Contractor Pay Extension
- Provides federal agencies the authority to reimburse contractors for the costs of paid leave during the COVID-19 pandemic for contractors who are temporarily unable to work due to facility closures or other restrictions.
- $16 billion for airline payroll support, $2 billion for airports and airport concessionaires, and $1 billion for airline contractor payrolls
- $14 billion for mass transit agencies
- $10 billion for state highways
- $2 billion for private motorcoach, school bus and ferry industries
- $1 billion for Amtrak
Rental Assistance and Eviction Moratoriums
- Extends the Centers for Disease Control and Prevention (CDC) eviction moratorium (set to expire at the end of the year) until January 31, 2021
- $25 billion in emergency assistance to renters
Vaccine Distribution and Health Care Provider Support
- $20 billion for the purchase of vaccines
- $22 billion to assist states with COVID-19 testing
- $9 billion to the CDC and states for vaccine distribution and over $3 billion for the strategic national stockpile
School Funding and Childcare
- $82 billion to K-12 schools and universities to assist with reopening, including $2.75 billion for private K-12 education
Nutrition and Agriculture
- $13 billion to increase Supplemental Nutrition Assistance Program (SNAP) benefits by 15 percent
- $13 billion for direct payments, purchases and loans to farmers and ranchers
- $12 billion in support to small lenders focused on low-income and minority communities
- $7 billion to expand access to broadband
Liability Protections for Businesses Not Included
- Notably, the legislation does not include liability protection from COVID-19-related lawsuits for businesses, despite Senate Majority Leader Mitch McConnell (R-KY) previously describing it as a “red line” issue in any COVID relief package.
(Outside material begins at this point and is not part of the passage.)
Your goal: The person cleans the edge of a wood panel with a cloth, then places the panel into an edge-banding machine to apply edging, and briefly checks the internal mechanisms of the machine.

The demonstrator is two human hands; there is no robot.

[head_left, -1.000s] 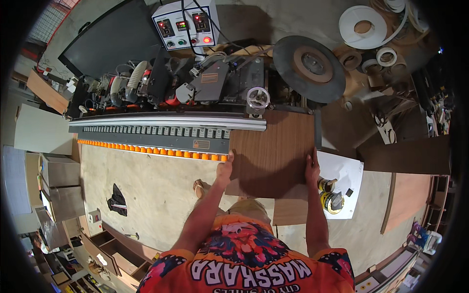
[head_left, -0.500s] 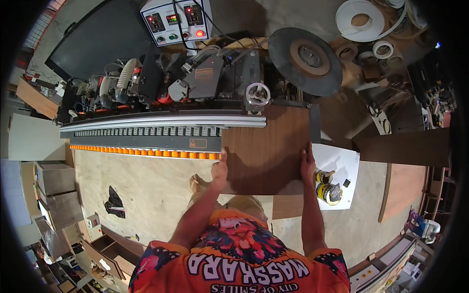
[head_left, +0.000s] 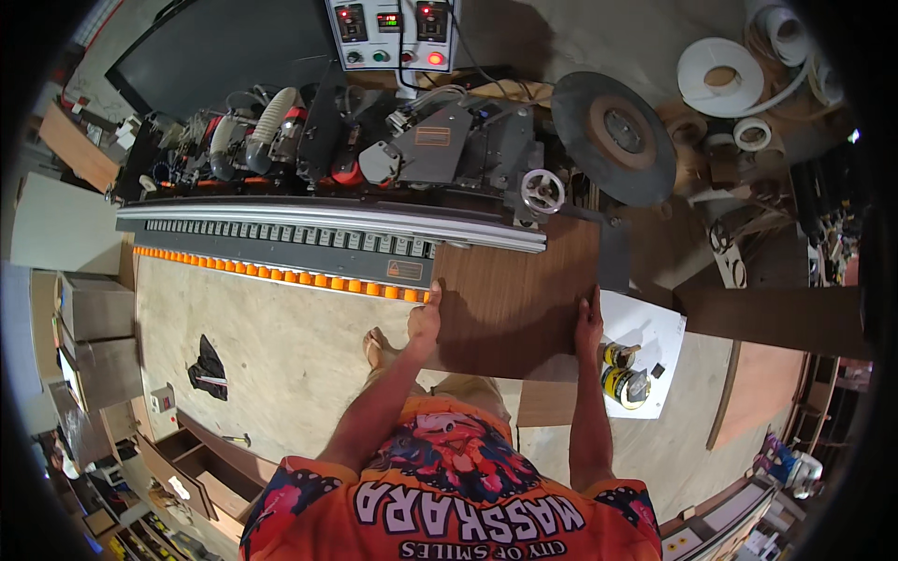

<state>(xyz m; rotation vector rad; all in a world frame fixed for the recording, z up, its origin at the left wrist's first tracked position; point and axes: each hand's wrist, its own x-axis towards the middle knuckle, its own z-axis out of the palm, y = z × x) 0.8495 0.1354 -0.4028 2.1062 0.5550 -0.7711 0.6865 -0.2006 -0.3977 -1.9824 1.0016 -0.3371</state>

On-Going Efforts to Increase Direct Payments
Prior to signing the relief package and federal spending bill, President Trump issued a public statement in support of raising direct payments to individuals to $2,000. On December 28, by a bipartisan vote, the House passed the CASH Act, a bill to increase the $600 direct payments included in the stimulus package by an additional $1,400. On December 29, Senate Majority Leader Mitch McConnell blocked an up-or-down vote on the CASH Act, instead indicating that the Senate would consider additional direct payments in tandem with other priorities.